I wonder why TypeScript resolves conditional type to never if I add a constraint that should guaranty desire type.

Example

Let's say we have written such code

type PrimitiveDataType = string | number | bigint | boolean | symbol | undefined | null;

type ConditionalType<T> = T extends PrimitiveDataType
  ? (v: T) => void
  : never;

abstract class AbstractClass<T> {
  abstract value: T;
  protected conditionalFunctions: Map<ConditionalType<T>, number | undefined> = new Map();
}

class SomeClass<T extends PrimitiveDataType> extends AbstractClass<T> {
  value: T;

  constructor(value: T) {
    super();
    this.value = value;
  }

  someMethod() {
    for (const someFn of this.conditionalFunctions.keys()) {
      someFn(this.value);
    }
  }
}

In the above code I have created a PrimitiveDataType which is a union of all primitive data types in JavaScript.

Then I have created a ConditionalType<T> that will resolve to some callback only if T is one of PrimitiveDataType.

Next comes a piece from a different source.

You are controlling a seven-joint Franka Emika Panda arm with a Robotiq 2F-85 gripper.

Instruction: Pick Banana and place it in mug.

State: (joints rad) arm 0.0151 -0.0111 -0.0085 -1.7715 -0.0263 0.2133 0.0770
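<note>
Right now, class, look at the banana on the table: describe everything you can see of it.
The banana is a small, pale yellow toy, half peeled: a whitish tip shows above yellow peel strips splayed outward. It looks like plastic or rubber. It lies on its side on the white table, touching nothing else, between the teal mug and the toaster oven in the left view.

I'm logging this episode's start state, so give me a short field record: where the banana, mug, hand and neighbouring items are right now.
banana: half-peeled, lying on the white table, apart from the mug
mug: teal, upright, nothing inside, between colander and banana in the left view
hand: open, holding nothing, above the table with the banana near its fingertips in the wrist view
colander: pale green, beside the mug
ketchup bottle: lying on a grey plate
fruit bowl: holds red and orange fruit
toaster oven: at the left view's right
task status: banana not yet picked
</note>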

Then I have created an abstract generic class that have a field which type(ConditionalType<T>) depends on generic value of this class.

In the end, I have crated a SomeClass that extends AbstractClass<T> and add constraints that generic parameter T have to extend PrimitiveDataType and I get this error:

TS2345: Argument of type 'PrimitiveDataType' is not assignable to parameter of type 'never'.   
Type 'undefined' is not assignable to type 'never'.

Conclusion

I thought if in SomeClass T have a constraint that it have to be one on PrimitiveDataType then TypeScript will resolve conditionalFunctions field to be a type of Map<(v: T) => void, number | undefined>. To my surprise TypeScript resolves this type to Map<(v: never) => void, number | undefined> what is not clear for me and I do not know where is a mistake in the way how do I think about this?

Can you explain to me why this work like that, or maybe it is bug in TypeScript compiler?

Observations

If I leave only one, type in PrimitiveDataType then everything works okay but for more than one I am getting an error

TypeScript playground link

CodePudding user response:

Your generic type ConditionalType<T> produces a distributive type when given a union.

For example when given the union string | number it results in the following type

type Foo = ConditionalType<string | number>
// ((v: string) => void) | ((v: number) => void)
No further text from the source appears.